Not sure what you meant by the mono to quad node thing, though. My idea was more about being able to ’play’ the quantiser with a midi keyboard instead of just entering a chord and transposing that up and down.
It should be relatively simple to convert a poly keyboard input into a feed for the quantizer. I’m out of town at the moment but I’ll be back next week and have a look
@RobertSyrett I see what you mean. It’s definitely outputting out of selection notes. Could be a wiring error, I’ll track it down ASAP. We went to Bananas Music in Santa Rosa today because my a son was looking for some guitar effects. We’re planning to go to Stereo World to check out their synths on Tuesday. My son just bought Ableton Suite and a Push controller so I’ve been playing with that.
@stschoen Nice! Sounds like your son is setting up a pretty sweet home studio also. Send me an email if you end up back in the Peninsula and want to grab a cup of coffee.
I’m working on a keyboard interface for the quantizer and I’m trying to decide the best way for it to work. It’s fairly simple to set it up so that the interface outputs the notes that are currently being played, but I thought it might be more useful if it latched in some way. One possibility is that it latches all played notes until you lift off all notes and then continues to latch until you play a new set. What do you think?

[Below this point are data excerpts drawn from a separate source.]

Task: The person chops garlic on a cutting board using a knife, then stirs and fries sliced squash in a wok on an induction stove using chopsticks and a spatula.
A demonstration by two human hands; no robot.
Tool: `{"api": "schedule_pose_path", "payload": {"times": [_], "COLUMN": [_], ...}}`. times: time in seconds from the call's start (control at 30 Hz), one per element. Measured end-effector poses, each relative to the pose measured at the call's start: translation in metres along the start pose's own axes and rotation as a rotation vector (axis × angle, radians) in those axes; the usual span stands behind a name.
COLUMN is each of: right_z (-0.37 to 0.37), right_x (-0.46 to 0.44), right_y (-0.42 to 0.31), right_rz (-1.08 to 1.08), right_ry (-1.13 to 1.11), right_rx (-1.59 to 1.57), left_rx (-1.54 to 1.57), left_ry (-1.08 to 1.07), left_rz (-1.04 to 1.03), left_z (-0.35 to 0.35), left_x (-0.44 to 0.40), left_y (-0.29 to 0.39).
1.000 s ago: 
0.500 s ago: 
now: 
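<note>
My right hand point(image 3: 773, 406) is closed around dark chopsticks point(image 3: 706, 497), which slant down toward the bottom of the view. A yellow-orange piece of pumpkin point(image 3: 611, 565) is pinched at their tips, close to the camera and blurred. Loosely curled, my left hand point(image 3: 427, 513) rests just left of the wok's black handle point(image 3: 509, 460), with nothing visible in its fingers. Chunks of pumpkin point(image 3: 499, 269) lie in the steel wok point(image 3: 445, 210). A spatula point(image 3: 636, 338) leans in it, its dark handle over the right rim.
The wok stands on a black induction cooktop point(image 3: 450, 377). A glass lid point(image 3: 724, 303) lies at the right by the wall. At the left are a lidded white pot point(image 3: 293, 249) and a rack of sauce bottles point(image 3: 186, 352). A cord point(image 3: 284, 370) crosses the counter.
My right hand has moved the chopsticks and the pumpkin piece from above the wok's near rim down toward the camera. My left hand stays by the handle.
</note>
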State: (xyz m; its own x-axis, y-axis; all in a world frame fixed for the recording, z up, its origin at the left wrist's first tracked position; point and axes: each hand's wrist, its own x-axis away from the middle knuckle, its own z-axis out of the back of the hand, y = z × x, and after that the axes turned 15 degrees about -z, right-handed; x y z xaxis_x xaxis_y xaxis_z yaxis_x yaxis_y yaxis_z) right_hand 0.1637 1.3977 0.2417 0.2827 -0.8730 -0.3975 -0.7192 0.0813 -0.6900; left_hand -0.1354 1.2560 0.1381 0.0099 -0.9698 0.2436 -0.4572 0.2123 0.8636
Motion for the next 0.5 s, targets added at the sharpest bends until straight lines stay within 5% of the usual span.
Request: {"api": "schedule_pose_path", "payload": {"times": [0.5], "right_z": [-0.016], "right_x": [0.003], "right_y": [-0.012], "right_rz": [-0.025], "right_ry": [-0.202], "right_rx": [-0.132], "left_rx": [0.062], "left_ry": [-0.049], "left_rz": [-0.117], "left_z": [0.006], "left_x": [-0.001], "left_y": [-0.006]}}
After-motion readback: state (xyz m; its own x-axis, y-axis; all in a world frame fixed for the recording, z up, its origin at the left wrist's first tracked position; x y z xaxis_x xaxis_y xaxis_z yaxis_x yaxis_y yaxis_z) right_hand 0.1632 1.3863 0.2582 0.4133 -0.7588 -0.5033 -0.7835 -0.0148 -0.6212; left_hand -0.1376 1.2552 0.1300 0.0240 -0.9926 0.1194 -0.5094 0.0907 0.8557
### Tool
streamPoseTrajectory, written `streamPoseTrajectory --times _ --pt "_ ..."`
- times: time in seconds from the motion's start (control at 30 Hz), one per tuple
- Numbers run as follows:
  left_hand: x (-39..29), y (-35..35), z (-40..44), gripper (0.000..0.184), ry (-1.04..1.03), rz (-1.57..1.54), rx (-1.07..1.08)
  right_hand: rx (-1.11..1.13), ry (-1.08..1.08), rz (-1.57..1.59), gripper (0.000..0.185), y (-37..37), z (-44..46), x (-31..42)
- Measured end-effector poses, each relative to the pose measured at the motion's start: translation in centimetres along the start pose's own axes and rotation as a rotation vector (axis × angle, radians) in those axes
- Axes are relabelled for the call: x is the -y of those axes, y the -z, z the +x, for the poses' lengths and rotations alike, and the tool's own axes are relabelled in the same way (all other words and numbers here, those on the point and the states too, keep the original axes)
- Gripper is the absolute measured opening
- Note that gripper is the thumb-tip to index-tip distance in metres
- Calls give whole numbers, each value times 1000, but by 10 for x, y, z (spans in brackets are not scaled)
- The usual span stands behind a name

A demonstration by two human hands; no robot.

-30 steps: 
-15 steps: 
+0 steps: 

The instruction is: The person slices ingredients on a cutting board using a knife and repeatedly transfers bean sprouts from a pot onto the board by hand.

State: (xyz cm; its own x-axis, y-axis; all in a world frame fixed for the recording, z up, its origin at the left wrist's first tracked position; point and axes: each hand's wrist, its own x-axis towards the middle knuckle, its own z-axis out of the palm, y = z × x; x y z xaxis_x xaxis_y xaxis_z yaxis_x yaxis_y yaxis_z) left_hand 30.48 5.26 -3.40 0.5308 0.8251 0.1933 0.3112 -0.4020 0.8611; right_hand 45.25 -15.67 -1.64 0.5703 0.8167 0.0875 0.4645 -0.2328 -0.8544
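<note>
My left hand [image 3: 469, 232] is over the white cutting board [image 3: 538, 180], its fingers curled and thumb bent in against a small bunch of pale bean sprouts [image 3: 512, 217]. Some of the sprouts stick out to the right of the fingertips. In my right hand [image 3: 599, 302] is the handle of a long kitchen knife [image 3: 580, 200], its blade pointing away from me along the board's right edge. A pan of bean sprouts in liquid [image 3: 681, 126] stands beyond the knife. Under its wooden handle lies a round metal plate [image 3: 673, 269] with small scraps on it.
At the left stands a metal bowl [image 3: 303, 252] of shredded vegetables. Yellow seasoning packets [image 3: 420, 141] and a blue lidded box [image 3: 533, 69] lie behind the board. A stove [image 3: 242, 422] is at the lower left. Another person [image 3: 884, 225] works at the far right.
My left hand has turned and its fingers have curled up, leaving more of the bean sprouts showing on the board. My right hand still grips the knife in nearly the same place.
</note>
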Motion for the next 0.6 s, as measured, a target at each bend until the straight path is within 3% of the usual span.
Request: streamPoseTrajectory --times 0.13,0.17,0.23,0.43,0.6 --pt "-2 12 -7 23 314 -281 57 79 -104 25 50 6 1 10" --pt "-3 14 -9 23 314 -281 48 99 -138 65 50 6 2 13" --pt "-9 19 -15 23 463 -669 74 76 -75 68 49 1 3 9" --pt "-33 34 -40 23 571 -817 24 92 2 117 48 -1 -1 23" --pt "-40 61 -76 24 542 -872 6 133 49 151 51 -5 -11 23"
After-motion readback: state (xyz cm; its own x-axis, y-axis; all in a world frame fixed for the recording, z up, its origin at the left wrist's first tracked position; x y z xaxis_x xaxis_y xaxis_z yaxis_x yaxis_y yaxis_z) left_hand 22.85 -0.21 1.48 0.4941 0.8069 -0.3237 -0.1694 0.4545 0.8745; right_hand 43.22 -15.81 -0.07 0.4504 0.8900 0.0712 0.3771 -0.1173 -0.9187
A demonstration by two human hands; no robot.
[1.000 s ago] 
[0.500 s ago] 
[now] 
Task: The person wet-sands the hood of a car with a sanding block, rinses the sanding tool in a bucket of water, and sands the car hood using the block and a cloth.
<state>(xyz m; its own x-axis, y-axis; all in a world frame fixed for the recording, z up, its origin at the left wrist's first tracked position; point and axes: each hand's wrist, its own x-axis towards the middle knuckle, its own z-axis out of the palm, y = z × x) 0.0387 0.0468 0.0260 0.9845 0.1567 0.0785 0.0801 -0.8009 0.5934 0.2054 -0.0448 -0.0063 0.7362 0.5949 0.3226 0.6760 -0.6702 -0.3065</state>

Here’s the keyboard module. It has two modes. Unlatched (trigger off) it outputs the keys currently held down and will go to 0 when all keys are released. In latch mode it captures the notes as you hold down additional keys and will output them even after all keys are released. It resets on the next keypress. Remember that the quantizer outputs 0 with no keys down so you will always have some note present
Thanks! The latch logic could still use some work. Currently it looks at the number of keys down and resamples if it increases. I would prefer if it resampled any time a note changes but I haven’t worked out the details. I guess I need to play with it a bit to see what might be useful.